There is a timing bug in eclogin - the files installed by eclogin -i -f - $HOME/.vnc/xstartup.
The file ends

( PATH-TO-WHEREVER-FVWM-IS-INSTALLED/bin/fvwm2
twm
mwm
olwm
xmessage -geometry -10-10 "FATAL ERROR - NO WINDOW MANAGER FOUND in vnc/xstartup" )




This looks innocuous.

But, if the user typs in something like the following
vnserver -kill :2; vncserver
then the fvwm2 of the OLD vncserver will fail, leading to the invoking, say, twm.
but the NEW vncserver may start up before the twm of the old vncserver starts up; indeed, it may start up before the old fvwm2 fails.
in any case, the mwm from the old vncserver may start up, and be connected to the new vncservr session.
resulting in very odd, hard to debug, behavior - like "Why am I getting mwm, or twm, or whatever, when I am trying to use the EC standard fvwm2 window manager?
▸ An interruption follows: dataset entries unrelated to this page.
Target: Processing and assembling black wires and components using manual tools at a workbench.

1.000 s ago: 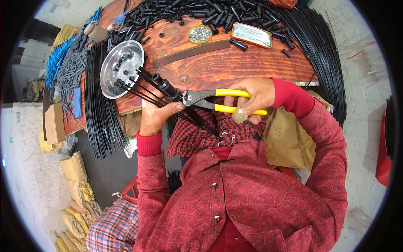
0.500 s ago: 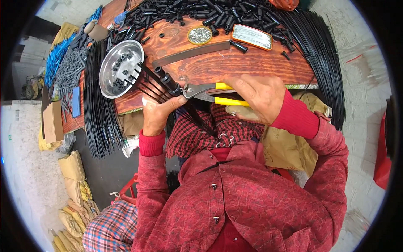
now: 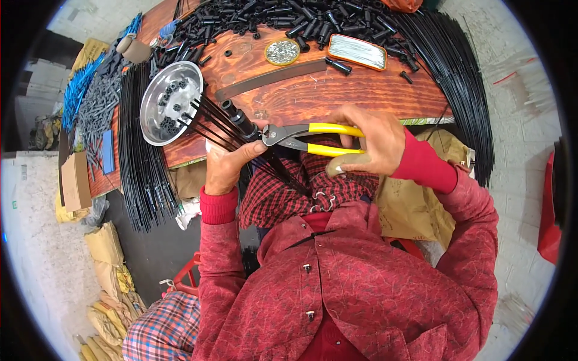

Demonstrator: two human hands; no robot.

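Note:
My left hand [image 3: 226, 166] is closed around a bundle of thin black rods [image 3: 212, 118], which looks like an umbrella frame, its thumb toward the pliers. Among the rods stands a thick black tubular fitting [image 3: 242, 122], tilted, its open end toward the table. In my right hand [image 3: 378, 143] are pliers [image 3: 290, 130] with yellow handles, slightly spread. Fingers wrap the upper handle; the thumb, in a tan cover, presses at the lower one. The plier jaws meet the fitting beside my left thumb; what they grip is too small to tell. The bundle's lower end reaches my lap.
A metal bowl [image 3: 194, 87] with small black ring parts stands at the table's left front. Behind lie a round tin [image 3: 282, 52] of small metal pieces, an orange-rimmed tray [image 3: 357, 52] of wires, a flat dark bar [image 3: 271, 79] and heaped black tubes [image 3: 241, 24]. Black rods [image 3: 448, 66] overhang the right edge.
My right hand has shifted its hold: its fingers lie farther around the upper handle, and the covered thumb now shows at the lower one. The pliers stay at the fitting.

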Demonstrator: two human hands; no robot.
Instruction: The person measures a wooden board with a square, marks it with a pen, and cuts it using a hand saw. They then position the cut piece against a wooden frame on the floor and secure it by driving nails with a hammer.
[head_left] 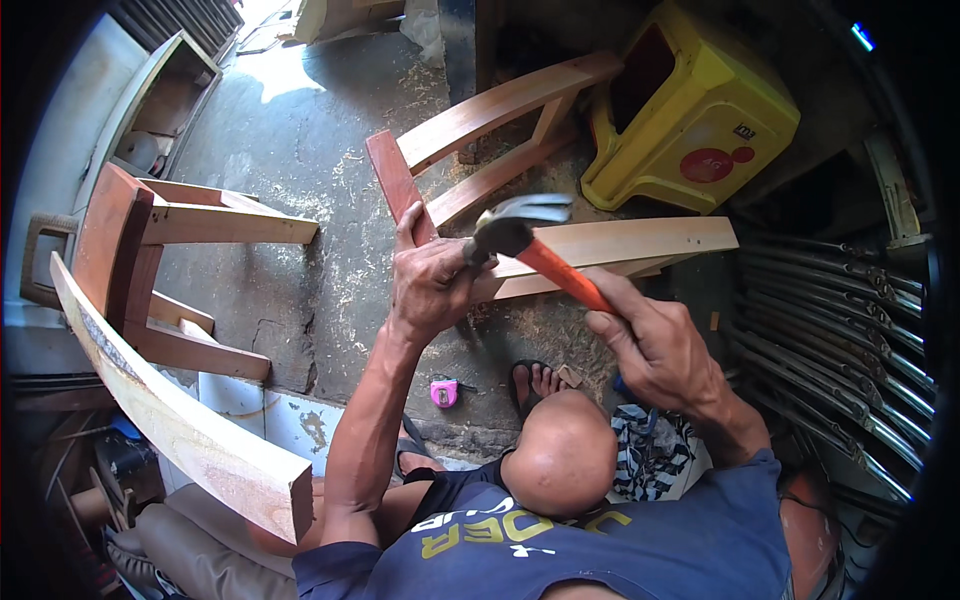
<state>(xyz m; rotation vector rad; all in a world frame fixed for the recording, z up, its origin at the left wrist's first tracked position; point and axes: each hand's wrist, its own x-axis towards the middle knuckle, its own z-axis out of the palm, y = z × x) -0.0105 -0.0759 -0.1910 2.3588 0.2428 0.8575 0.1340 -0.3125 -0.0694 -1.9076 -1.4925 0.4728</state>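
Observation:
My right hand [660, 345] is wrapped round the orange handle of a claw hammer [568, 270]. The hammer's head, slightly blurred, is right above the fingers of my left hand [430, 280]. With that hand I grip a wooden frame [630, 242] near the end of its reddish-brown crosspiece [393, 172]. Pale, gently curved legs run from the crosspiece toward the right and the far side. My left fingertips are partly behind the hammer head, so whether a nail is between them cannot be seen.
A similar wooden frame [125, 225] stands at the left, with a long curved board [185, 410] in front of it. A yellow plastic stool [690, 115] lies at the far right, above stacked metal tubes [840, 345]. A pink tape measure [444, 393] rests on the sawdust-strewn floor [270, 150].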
I conjecture that this behavior was not seen on old machines, that were slower and/or did not have multiple processors.
I conjecture that it ois almost impossible to reproduce this behavior unless you type vncserver -kill :2; vncserver; it can happen if the machine is slow, but is much more likely.
I conjecture that only an anal retentive compuer user like me would have found this bug - particularly one who is an old sysadmin, who has seen bugs like this.


---



The fix:
A partial fix is to do:




if [ -x PATH-TO-WHEREVER-FVWM-IS-INSTALLED/fvwm2 ] ; then
PATH-TO-WHEREVER-FVWM-IS-INSTALLED/fvwm2
elsif [ -x $PATH_TO_TWM/twm ] ; then
$PATH_TO_TWM/twm
...


i.e. this prevents the frm falling through if the fvwm2 command was found, and executed for a while.
A better fix would be to se if fvwm2 executed. Checking exit code 0 is not sufficient, since it is usual and normal for fvmw2 to return non-zero when vncserver -kill :2 is called.
A stopgap would be to just document this in ~/.vnc/xstartup - noting something like "You either have to wait a while, or shutdwn your window manager before starting a new vncserver".
A better long term fix would be for vncserver to create a nonce, or some other identity cookie.

---



By the way: it is possible that this could be a security hole - I have not checked. E.g. an attacker could be constantly trying to attach a window manager to a vncserver he dos not own.

===



In case you do not beleve this is real, here is a shell session showing me killing such wm one after the other
I had been thrsahing, killing and creating new vncservers in a fairly tight loop, debugging a problem,when I noticed it:

/users/glew/ 86 : vncserver -kill :2 .../vnc/E4.2.5/vncserver -kill :2Killing Xvnc process ID 3471


/users/glew/ 87 : ps x grep wm
5869 ? S 0:00 twm
1593 pts/16 S 0:00 PATH-TO-WHEREVER-FVWM-IS-INSTALLED/fvwm2

3953 pts/16 S 0:00 mwm

3955 pts/16 S+ 0:00 grep wm

/users/glew/ 88 : kill -9 39533953: No such process

/users/glew/ 89 : ps x grep wm
5869 ? S 0:00 twm
1593 pts/16 S 0:00 PATH-TO-WHEREVER-FVWM-IS-INSTALLED/fvwm2

3988 pts/16 S+ 0:00 grep wm

/users/glew/ 90 : kill -9 1593

/users/glew/ 91 : ps x grep wm
5869 ? S 0:00 twm
3992 pts/16 S 0:00 twm
3996 pts/16 S+ 0:00 grep wm

/users/glew/ 92 : kill -9 3992

/users/glew/ 93 : ps x grep wm
5869 ? S 0:00 twm
4024 pts/16 S 0:00 mwm
4028 pts/16 S+ 0:00 grep wm

/users/glew/ 94 : kill -9 4024

/users/glew/ 95 : ps x grep wm
5869 ? S 0:00 twm
4036 pts/16 S+ 0:00 grep wm



Code inspection reveals the problem. Of course, anyone at all familiar with concurrent programming should recognize the problem.